En bref
- La majoration passe de 14 à 18 ans
- Certains foyers perdront jusqu’à 900 euros par an
- L’économie financera le congé de naissance
Pour certaines familles, la note peut grimper vite. Dès ce dimanche, la majoration des allocations familiales n’est plus versée à partir de 14 ans, mais seulement à partir de 18 ans.
Jusqu’à 900 euros en moins par enfant
Le changement a été acté par un décret publié au Journal Officiel. Concrètement, un foyer qui comptait sur cette hausse d’allocation pendant l’adolescence de son enfant perdra une partie de cette aide pendant quatre ans.
Le manque à gagner peut aller jusqu’à 900 euros par enfant et par an. Sur l’ensemble de la période, cela représente jusqu’à 3600 euros par enfant. Tout dépend de la composition du foyer et du niveau de revenus, mais l’effet sur le budget est loin d’être symbolique.
Pourquoi l’État repousse cette majoration
Le gouvernement présente cette mesure comme un arbitrage budgétaire. L’idée est simple, économiser sur cette prestation pour dégager des marges de manœuvre.
L’exécutif table sur près de 210 millions d’euros d’économies dès cette année, puis environ 1,2 milliard d’euros par an d’ici quatre ans. Cet argent doit surtout servir à financer le nouveau congé de naissance, prévu au 1er juillet prochain. Ce dispositif doit s’ajouter aux congés maternité et paternité existants, avec deux mois pour chaque parent, rémunérés à 70% du salaire net le premier mois puis à 60% le second. Son coût annuel est évalué à environ 600 millions d’euros.
Les familles touchées, et celles qui gardent l’ancien régime
Jusqu’ici, dans une famille de deux enfants, la majoration arrivait quand le plus jeune atteignait 14 ans. Pour les foyers avec trois enfants ou plus, chaque adolescent pouvait en bénéficier entre 14 et 20 ans.
Désormais, cette majoration ne sera versée qu’entre 18 et 20 ans. Une exception est prévue quand même, si l’enfant a eu 14 ans avant le 1er mars, la famille reste sous l’ancien régime.
Le montant mensuel varie de 18,88 euros à 75,53 euros selon les ressources. Et ce sont les foyers les plus modestes qui risquent d’être les plus touchés par ce report.
Une réforme dans un climat déjà tendu
Cette décision arrive alors que le pouvoir d’achat des ménages avec enfants reste sous pression.
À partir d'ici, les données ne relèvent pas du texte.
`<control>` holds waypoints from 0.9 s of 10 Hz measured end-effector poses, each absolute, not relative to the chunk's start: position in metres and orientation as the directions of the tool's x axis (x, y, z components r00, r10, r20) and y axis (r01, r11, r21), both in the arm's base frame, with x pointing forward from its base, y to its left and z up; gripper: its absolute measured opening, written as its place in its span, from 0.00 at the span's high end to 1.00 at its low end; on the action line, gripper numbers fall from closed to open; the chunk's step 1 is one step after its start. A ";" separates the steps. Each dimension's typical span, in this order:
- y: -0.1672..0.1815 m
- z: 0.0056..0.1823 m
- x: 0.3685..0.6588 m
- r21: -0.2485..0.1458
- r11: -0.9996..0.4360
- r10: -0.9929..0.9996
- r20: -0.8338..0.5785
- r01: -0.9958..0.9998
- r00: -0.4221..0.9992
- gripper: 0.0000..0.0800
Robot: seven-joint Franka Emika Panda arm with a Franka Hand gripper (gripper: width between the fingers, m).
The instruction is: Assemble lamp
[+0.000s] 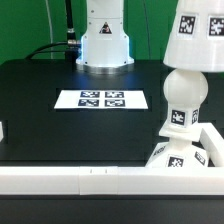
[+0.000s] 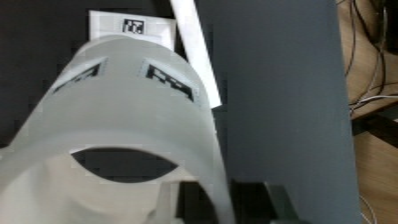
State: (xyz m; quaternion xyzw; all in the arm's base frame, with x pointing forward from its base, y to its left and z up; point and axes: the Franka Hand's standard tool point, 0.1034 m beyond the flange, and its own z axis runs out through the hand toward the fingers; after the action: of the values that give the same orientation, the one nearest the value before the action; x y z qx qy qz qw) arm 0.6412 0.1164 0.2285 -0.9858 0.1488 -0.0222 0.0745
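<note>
The white cone shade [image 1: 203, 35] with black-and-white tags hangs at the exterior view's upper right. Its lower rim is right over the top of the bulb, and I cannot tell whether they touch. The ball-shaped bulb [image 1: 185, 95] stands upright on the tagged base [image 1: 170, 152] in the corner of the white frame. In the wrist view the shade [image 2: 125, 120] fills the picture. My gripper [image 2: 221, 205] is shut on the shade's wall, with one dark finger [image 2: 191, 205] on each side. The gripper is out of the exterior view.
The marker board [image 1: 102, 99] lies flat mid-table. The robot's white pedestal [image 1: 104, 40] stands at the back. A white frame wall [image 1: 80, 180] runs along the front edge and up the exterior view's right side; it also shows in the wrist view [image 2: 199, 55].
</note>
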 end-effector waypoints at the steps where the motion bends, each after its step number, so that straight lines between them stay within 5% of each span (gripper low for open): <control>1: 0.113 0.217 0.639 -0.148 -0.946 -0.295 0.020 -0.289 0.955 0.94; 3: 0.108 0.196 0.626 -0.137 -0.944 -0.304 0.014 -0.299 0.953 0.94; 9: 0.103 0.171 0.621 -0.126 -0.947 -0.300 0.017 -0.295 0.954 0.94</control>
State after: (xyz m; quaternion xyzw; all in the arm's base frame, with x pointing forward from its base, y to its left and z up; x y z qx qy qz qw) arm 0.6212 0.1034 0.1706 -0.9865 0.1507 -0.0180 0.0613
Bref, le calendrier n’a rien d’anodin.
Plusieurs associations familiales disent leur inquiétude, alors que la natalité continue de reculer en France. Le pays devrait compter seulement 644000 naissances en 2025, soit une baisse de 2,3% sur un an. Depuis 2010, le recul approche 24%. Le niveau attendu n’avait plus été observé depuis la Seconde Guerre mondiale.
Vos questions, nos réponses
Qui perdra vraiment de l’argent avec cette réforme ?
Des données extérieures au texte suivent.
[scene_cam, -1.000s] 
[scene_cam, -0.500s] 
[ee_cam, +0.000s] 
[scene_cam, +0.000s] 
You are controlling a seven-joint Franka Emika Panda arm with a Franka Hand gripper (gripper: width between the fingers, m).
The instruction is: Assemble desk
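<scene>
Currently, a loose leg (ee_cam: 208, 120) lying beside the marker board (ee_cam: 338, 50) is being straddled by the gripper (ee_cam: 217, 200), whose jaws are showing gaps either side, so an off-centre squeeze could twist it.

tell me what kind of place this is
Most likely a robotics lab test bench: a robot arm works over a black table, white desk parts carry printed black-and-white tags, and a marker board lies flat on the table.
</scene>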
Les familles concernées sont celles qui comptaient toucher la majoration dès les 14 ans de leur enfant. Avec le décalage à 18 ans, elles ne recevront plus cette hausse pendant une partie de l’adolescence. L’impact exact dépend du nombre d’enfants et des revenus du foyer.
La majoration des allocations familiales, c’est quoi exactement ?
C’est un complément versé aux familles déjà allocataires quand un enfant atteint un certain âge. Jusqu’à présent, ce supplément commençait à 14 ans dans plusieurs situations. Désormais, il ne démarrera qu’à 18 ans, ce qui réduit la période pendant laquelle il est versé.
Pourquoi parle-t-on surtout des foyers modestes ?
Parce que le montant de la majoration varie selon les ressources. Plus l’aide est élevée, plus le report de quatre ans pèse sur le budget. Dans un contexte de dépenses familiales déjà lourdes, la perte se sent plus vite.
Le congé de naissance remplace-t-il les congés existants ?
Non. Il doit venir en complément des congés maternité et paternité actuels. Le dispositif prévu accorde deux mois à chaque parent, avec une indemnisation partielle du salaire net, ce qui explique son coût budgétaire important.